◆ Goal of the exercise: Your answer should consist of the lines in the following data that contain "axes".

◆ Available data:

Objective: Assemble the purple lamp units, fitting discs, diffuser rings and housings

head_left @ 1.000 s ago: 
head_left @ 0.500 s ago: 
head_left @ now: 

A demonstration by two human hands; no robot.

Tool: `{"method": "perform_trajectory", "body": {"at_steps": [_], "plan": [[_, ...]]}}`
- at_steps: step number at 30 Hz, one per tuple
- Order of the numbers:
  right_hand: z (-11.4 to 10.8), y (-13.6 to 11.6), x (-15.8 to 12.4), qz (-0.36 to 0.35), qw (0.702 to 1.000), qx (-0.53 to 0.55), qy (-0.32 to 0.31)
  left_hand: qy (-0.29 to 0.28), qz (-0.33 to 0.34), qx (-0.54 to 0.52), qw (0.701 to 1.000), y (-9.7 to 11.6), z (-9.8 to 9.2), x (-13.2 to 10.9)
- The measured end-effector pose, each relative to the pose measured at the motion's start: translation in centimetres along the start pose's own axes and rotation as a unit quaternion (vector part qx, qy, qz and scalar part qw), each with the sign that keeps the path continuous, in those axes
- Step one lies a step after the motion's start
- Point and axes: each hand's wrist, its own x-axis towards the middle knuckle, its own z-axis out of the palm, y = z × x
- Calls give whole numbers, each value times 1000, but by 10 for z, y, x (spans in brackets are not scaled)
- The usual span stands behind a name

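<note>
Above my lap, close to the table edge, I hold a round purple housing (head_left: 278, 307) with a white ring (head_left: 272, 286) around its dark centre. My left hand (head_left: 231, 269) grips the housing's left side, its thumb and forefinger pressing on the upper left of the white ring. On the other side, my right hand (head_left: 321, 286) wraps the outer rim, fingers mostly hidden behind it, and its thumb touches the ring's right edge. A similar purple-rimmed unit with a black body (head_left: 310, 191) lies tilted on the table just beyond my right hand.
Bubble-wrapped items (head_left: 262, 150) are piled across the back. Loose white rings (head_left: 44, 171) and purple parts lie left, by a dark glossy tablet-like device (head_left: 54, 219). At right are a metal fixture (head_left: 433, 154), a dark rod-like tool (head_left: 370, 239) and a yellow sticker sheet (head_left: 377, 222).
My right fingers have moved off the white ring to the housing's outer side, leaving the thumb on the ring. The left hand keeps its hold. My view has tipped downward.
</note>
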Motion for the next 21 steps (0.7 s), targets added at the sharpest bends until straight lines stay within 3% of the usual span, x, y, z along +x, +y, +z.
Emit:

◆ Response to this task:
- The measured end-effector pose, each relative to the pose measured at the motion's start: translation in centimetres along the start pose's own axes and rotation as a unit quaternion (vector part qx, qy, qz and scalar part qw), each with the sign that keeps the path continuous, in those axes
- Point and axes: each hand's wrist, its own x-axis towards the middle knuckle, its own z-axis out of the palm, y = z × x

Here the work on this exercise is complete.